The needs of today’s society should be met, so it is necessary and very important to study the rapid start-up process. The start and stop of steam turbine depends on how long it can be used, which means that it directly affects the life of the unit. After a detailed study of the start and stop of the steam turbine unit, a curve of start-up is given and used to guide the unit, which can improves security and economy at the same time. In brief, the start-up optimization of steam turbine is to optimize a function. At the same time, this function has constraint conditions. Generally speaking, the start-up time is the shortest and the stress is within a reasonable range\cite{C04}.

Before that, there were many ways to optimize start-up of unit. It is impractical to measure and test the input data in the actual power plant, so using complex simulation software is the most commonly used method to evaluate the solution.For an axisymmetric body, such as a steam turbine rotor, whose geometry is irregular and boundary conditions vary greatly, it is necessary to apply numerical method to obtain accurate calculation results [16]. The rotor is considered as an axisymmetric two-dimensional computational model, and the complex geometric continuum is discretized. The heat release coefﬁcient and material properties of the medium on the surface of the rotor are treated as variables with starting time. The Finite Element Method (FEM) is the most commonly used numerical method for thermal stress calculation. It is developed on the basis of energy method and difference method, and has both advantages. The essence of the ﬁnite element method is to use the variational calculation in the element and the overall synthesis to replace the differential equation solution [17]. As long as the partition element is small enough, the result can be obtained with enough accuracy by using simple linear interpolation function.
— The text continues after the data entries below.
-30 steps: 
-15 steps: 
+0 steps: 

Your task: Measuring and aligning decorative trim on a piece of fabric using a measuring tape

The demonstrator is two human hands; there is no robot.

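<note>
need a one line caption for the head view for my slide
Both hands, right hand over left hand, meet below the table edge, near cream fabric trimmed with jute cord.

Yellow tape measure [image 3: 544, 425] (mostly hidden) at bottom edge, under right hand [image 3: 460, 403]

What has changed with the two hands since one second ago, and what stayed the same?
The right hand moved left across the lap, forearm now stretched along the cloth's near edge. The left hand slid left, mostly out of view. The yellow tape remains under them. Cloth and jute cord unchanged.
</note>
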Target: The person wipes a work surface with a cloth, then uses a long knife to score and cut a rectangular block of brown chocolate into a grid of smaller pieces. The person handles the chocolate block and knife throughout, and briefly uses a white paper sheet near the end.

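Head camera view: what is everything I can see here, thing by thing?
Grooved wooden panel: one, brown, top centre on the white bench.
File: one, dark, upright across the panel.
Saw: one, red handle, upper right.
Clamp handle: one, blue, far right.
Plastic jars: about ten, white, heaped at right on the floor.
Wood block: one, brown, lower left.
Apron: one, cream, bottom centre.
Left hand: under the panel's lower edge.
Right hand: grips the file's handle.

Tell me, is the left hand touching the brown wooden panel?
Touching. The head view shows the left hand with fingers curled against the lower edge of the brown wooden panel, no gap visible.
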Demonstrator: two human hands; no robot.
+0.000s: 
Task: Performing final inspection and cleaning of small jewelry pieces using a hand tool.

Moreover, the mesh division is ﬂexible and the adaptability to irregular boundary is good.

The prediction process of dynamic partial least squares is dynamic, which can change with the input data, and directly reflect the stress and damage data of turbine rotor in the whole start-up process. In the past, only three-dimensional modeling of turbine rotor was carried out in the research of steam turbine, which was imported into the finite element analysis software (commercial ANSYS, ADINA, etc.) through the finite element analysis The software calculates the thermal stress, and then calculates the effective stress through the fourth strength criterion formula (the effective stress refers to the coupling superposition of thermal stress and centrifugal stress). Finally, the damage value is calculated through the damage calculation formula. The whole process is very troublesome and complex, there will be a lot of work and time-consuming, and it can be well avoided by using the partial dynamic least squares model These problems only need to input the start-up data of the turbine rotor, and can be analyzed through the model.

At present, in order to analyze the actual working condition more effectively and economically, the system structure model which is basically consistent with the actual working condition has been established in most industrial occasions. Through the analysis and experiment of the structure model, the working state and efficiency of the system can be judged. However, the accuracy and efficiency of different structural models are different. In this paper, a high precision stress damage model of steam turbine starting system is established. Figure 1 shows the structure diagram of the interaction between the stress damage model and existing controllers and plants. Based on the actual starting conditions, the model can accurately estimate the stress value and the damage value of the steam turbine during the start-up and cold state. So that it can accurately evaluate the start-up damage without affecting the working conditions of the unit.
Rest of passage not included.